- Occupations: Elder; pastor; moderator;
- Years active: 1989–present
- Religion: Christianity (Mainline Protestant)
- Church: Metropolitan Community Church
- Ordained: 2004

= Cecilia Eggleston =

English Metropolitan Community Church minister

Cecilia Eggleston is a minister and leader within the Metropolitan Community Church (MCC). She is currently the elected Moderator, CEO and chief spokesperson of MCC worldwide.

== Career ==
She helped create Samaritan Education in Europe and chaired its board of trustees for several years. Eggleston participated in the Board of Ordained Ministry before becoming district coordinator for MCC churches in the United Kingdom, France, Germany, and Denmark. Her experience as chair aided her work on the Elders Task Force on Education.

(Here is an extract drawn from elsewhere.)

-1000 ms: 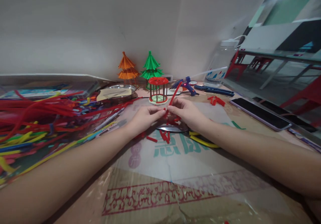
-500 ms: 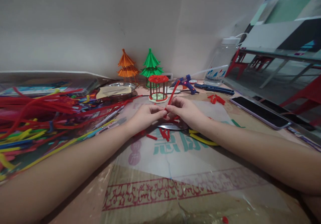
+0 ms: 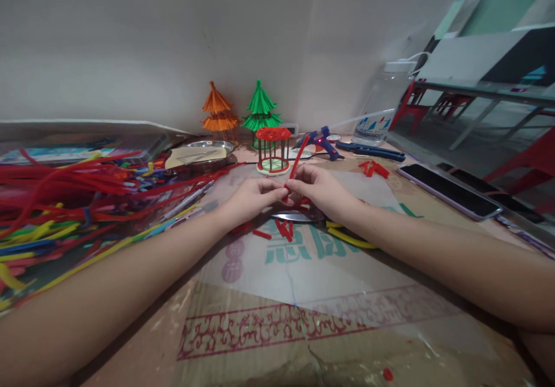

In 2003, Eggleston was elected to serve on the board of elders during a shift in the MCC's governance. She was ordained in 2004. In 2016, she became the moderator of the MCC; she is the second female moderator and the first to come from outside the United States. Eggleston retired from the Board of Elders in 2007 and became the full-time pastor of the MCC's Newcastle congregation. As part of the MCC's Strategic Review Team, Eggleston worked with the Board of Elders and Board of Administration to improve the MCC's denominational organization. As of 2025, Eggleston is the CEO and Chief of Staff of MCC worldwide.

== Views and activism ==
In 2007, Eggleston spoke at the United Kingdom's National Holocaust Memorial event. She has been involved in local efforts to combat homophobia on the International Day Against Homophobia. In response to the 2021 Atlanta spa shootings, Eggleston denounced anti-Asian racism resulting from the COVID-19 pandemic.

In 2023, Eggleston criticized the Church of England's decision to allow blessings of same-sex unions but continue defining marriage as between a man and a woman. She said this compromise "has gone on too long and has reached a new level of absurdity". Eggleston has criticized gun rights activist and US congresswoman Lauren Boebert's statement that Jesus should have been armed, saying that "if the congresswoman would give our scripture only a cursory glance, she would know that Jesus willingly gave His life, and wouldn't have fought back no matter how armed He was". Eggleston and the MCC have also opposed anti-LGBTQ+ laws in Florida and what the church refers to as Ron DeSantis's "extreme agenda".

== Personal life ==
Eggleston was the sixth of seven siblings. Raised Catholic, she came out as lesbian at thirteen years old and joined the MCC at approximately twenty years old.